▶ What is required
Every line from the one containing "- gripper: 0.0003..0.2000" to the end of the records below must be copied exactly, and no pictures may be included.

▬▬▬▬▬▬▬▬▬▬

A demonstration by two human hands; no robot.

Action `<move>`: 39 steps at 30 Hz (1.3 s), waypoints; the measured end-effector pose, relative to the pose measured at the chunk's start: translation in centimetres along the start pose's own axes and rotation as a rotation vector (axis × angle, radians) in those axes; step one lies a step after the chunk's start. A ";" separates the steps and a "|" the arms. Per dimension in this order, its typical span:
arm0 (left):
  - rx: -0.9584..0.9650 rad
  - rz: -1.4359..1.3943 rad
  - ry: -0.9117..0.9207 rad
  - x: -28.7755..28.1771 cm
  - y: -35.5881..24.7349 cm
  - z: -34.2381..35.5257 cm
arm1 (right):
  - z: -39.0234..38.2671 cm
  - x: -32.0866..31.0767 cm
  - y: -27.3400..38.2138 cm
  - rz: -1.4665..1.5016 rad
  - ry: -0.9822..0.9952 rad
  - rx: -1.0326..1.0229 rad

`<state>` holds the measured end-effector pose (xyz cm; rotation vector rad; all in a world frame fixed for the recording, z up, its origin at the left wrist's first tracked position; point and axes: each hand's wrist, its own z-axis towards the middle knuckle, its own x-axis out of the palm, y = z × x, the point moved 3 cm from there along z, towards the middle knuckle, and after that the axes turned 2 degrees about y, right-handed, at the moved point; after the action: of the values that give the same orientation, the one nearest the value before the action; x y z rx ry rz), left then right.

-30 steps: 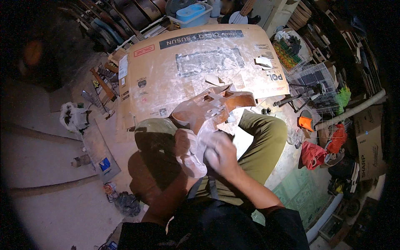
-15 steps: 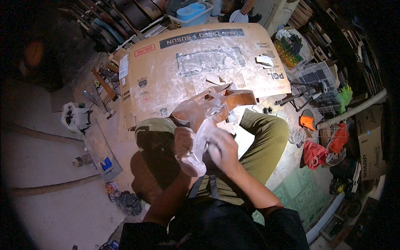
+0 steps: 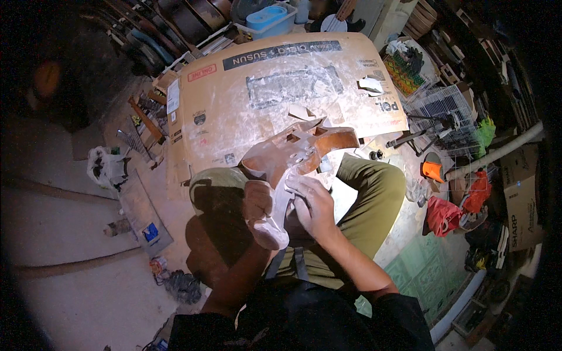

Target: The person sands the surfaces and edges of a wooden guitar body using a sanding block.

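Note:
A dusty wooden guitar body (image 3: pixel 266 158) with cut-out cavities and small holes lies across my lap, its brown side edge facing right. Its near end is coated in pale dust and sits partly in shadow. My right hand (image 3: pixel 313 202) presses against the near right edge of the body, fingers bent together and thumb tucked below. Whatever lies under those fingers is too hidden to name. My left forearm (image 3: pixel 237 278) reaches up beneath the body's near left end, and the fingers of that hand are hidden.
A flattened, dust-covered cardboard sheet (image 3: pixel 234 117) lies ahead. Left are hand tools (image 3: pixel 146 120), a white plastic bag (image 3: pixel 106 165) and a board (image 3: pixel 142 210). To the right stand a wire rack (image 3: pixel 448 117), an orange item (image 3: pixel 432 169) and a red bag (image 3: pixel 442 216).
My right hand was blurred by motion and now shows sharply, fingers resting on the edge of the guitar body. The guitar body has stayed almost in place.

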<state>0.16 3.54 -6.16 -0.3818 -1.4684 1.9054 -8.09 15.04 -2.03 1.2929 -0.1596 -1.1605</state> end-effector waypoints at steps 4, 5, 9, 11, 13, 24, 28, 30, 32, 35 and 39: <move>-0.028 -0.024 -0.009 -0.4 1.2 0.3 | -0.4 0.0 4.2 0.173 0.036 -0.009; -0.046 -0.034 -0.009 -0.7 1.8 0.2 | -0.1 0.0 3.3 0.110 0.020 -0.009; -0.328 -0.051 0.058 -2.9 6.9 -2.9 | 0.6 -0.2 1.8 0.012 0.010 -0.015; -0.202 -0.001 0.003 -1.7 2.8 -1.6 | -0.5 -0.3 4.6 0.152 0.033 -0.059; -0.131 0.033 -0.026 -0.9 -0.2 -0.3 | -0.2 -0.2 2.9 0.117 0.021 -0.048; -0.060 -0.271 -0.184 -1.5 3.8 -2.3 | 0.9 -0.1 4.6 0.186 0.031 -0.022; -0.209 -0.425 -0.132 1.3 -3.2 1.3 | 1.0 -0.5 2.3 0.087 0.088 -0.013; -0.133 -0.461 0.021 0.1 -2.1 0.9 | 1.7 -0.5 1.6 0.015 0.080 0.016; -0.100 -0.414 0.049 -0.2 -1.9 0.7 | 1.2 -0.9 4.9 0.177 0.136 -0.019; -0.134 -0.328 0.013 0.4 -2.5 1.0 | 0.8 -0.6 3.3 0.163 0.151 -0.033; -0.189 -0.342 -0.013 0.6 -3.4 1.7 | 0.6 -0.5 4.1 0.004 0.135 -0.049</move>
<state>-0.13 3.11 -2.31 -0.1879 -1.6121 1.5085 -6.35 14.35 1.65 1.3216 -0.0345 -1.0636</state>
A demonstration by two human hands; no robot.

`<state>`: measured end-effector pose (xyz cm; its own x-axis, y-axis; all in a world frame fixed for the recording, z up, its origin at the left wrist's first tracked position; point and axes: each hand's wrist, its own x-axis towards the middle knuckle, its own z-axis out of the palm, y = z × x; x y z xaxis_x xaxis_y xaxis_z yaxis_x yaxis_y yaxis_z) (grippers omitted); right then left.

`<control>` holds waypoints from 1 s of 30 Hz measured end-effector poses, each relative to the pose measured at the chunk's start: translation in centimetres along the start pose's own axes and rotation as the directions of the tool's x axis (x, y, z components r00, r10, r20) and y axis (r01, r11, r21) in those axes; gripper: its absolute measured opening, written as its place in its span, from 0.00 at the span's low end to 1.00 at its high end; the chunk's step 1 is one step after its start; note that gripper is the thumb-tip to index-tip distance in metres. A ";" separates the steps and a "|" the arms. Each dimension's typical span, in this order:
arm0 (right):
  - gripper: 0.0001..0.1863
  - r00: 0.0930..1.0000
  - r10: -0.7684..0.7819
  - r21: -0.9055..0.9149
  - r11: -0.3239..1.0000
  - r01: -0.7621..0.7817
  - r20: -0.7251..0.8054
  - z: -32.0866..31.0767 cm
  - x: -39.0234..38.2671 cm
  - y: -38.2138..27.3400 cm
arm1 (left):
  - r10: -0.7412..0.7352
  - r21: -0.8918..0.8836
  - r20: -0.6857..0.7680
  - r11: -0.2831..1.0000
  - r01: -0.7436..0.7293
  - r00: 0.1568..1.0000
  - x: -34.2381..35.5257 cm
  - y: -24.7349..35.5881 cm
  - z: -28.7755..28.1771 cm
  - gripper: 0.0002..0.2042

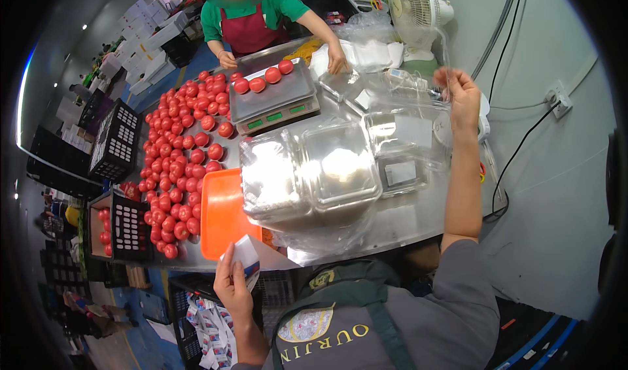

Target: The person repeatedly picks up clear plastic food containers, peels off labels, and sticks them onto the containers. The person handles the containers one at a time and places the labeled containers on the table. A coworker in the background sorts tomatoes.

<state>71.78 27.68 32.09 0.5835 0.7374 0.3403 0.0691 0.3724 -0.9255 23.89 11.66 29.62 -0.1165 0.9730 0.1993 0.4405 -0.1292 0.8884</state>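
Note:
My left hand is closed on a white printed label sheet beside the orange tray at the table's near edge. At the right, my raised right hand has its fingers closed on the edge of a clear plastic clamshell lid. Below that hand lie clear clamshell boxes with white labels. Tall stacks of clear plastic containers stand between my arms. Their glare hides some edges.
Many red tomatoes cover the table's left side. Four-sided scale holds several tomatoes. Across the table a co-worker in a green shirt reaches toward packaging. A fan stands far right; black crates stand left.

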 end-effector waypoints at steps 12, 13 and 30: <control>0.18 0.902 0.423 -0.727 0.595 -0.344 -0.081 -8.5 -1.2 19.6 | -0.094 -0.109 0.037 0.989 0.098 0.995 1.0 2.4 0.0 0.24; 0.20 0.963 0.255 -0.889 0.415 -0.193 -0.090 -8.4 -1.2 19.0 | -0.106 -0.103 0.040 0.989 0.110 0.994 1.1 2.7 0.0 0.25; 0.15 0.959 0.266 -0.978 0.157 -0.138 -0.093 -4.8 2.8 23.8 | -0.099 -0.159 0.115 0.980 0.116 0.988 1.1 1.4 -2.2 0.25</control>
<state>78.94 35.88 10.17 0.6532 0.7544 0.0649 0.7218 -0.5944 -0.3547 22.45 12.11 32.00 -0.0561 0.9965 0.0619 0.2765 -0.0440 0.9600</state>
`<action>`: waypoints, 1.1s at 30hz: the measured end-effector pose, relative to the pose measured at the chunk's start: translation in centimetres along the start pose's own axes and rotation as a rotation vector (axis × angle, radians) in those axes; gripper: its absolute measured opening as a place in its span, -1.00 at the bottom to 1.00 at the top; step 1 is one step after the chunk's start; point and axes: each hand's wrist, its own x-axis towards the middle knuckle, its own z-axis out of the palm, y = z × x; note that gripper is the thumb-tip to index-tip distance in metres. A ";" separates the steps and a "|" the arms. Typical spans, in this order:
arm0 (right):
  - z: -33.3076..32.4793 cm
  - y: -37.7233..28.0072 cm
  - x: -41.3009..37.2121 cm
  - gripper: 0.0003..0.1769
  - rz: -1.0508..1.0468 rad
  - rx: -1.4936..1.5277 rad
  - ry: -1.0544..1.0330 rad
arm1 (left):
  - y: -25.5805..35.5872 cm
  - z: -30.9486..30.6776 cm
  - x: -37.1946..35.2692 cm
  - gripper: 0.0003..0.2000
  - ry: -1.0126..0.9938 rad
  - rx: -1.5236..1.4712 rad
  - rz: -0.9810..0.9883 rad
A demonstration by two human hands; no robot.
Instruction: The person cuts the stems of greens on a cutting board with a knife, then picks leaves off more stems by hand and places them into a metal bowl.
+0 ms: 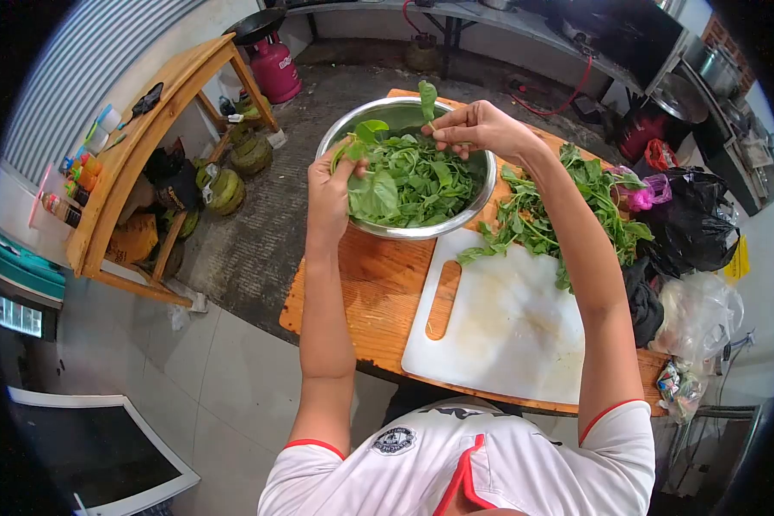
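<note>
My left hand [334, 179] is closed around a leafy green sprig [374, 196] at the left rim of the metal bowl [488, 182]. Between the thumb and fingers of my right hand [482, 131] is a single green leaf [427, 99], held upright over the bowl's far right side. Loose picked leaves [430, 176] fill much of the bowl. To the right of the bowl, a heap of leafy green stems [533, 206] lies partly on the white cutting board [507, 318]. My right forearm hides part of that heap.
The wooden table [365, 301] carries the bowl and board. Black plastic bags [692, 219] and a clear bag [701, 314] crowd its right end. A wooden shelf [159, 120] with bottles stands left, near a pink gas cylinder [275, 70]. A metal pot [679, 97] sits back right.
</note>
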 end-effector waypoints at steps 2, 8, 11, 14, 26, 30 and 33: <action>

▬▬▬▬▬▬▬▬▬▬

▶ Answer area
  - gripper: 0.0003..0.2000
  - ry: -1.0126..0.9938 rad
  - rx: -1.5236..1.4712 rad
  - rz: -0.9810..0.9883 rad
A demonstration by two human hands; no robot.
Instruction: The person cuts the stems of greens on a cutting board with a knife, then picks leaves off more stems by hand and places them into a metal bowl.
+0 ms: 
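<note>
My left hand [334, 179] is closed around a leafy green sprig [374, 196] at the left rim of the metal bowl [488, 182]. Between the thumb and fingers of my right hand [482, 131] is a single green leaf [427, 99], held upright over the bowl's far right side. Loose picked leaves [430, 176] fill much of the bowl. To the right of the bowl, a heap of leafy green stems [533, 206] lies partly on the white cutting board [507, 318]. My right forearm hides part of that heap.
The wooden table [365, 301] carries the bowl and board. Black plastic bags [692, 219] and a clear bag [701, 314] crowd its right end. A wooden shelf [159, 120] with bottles stands left, near a pink gas cylinder [275, 70]. A metal pot [679, 97] sits back right.
</note>
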 end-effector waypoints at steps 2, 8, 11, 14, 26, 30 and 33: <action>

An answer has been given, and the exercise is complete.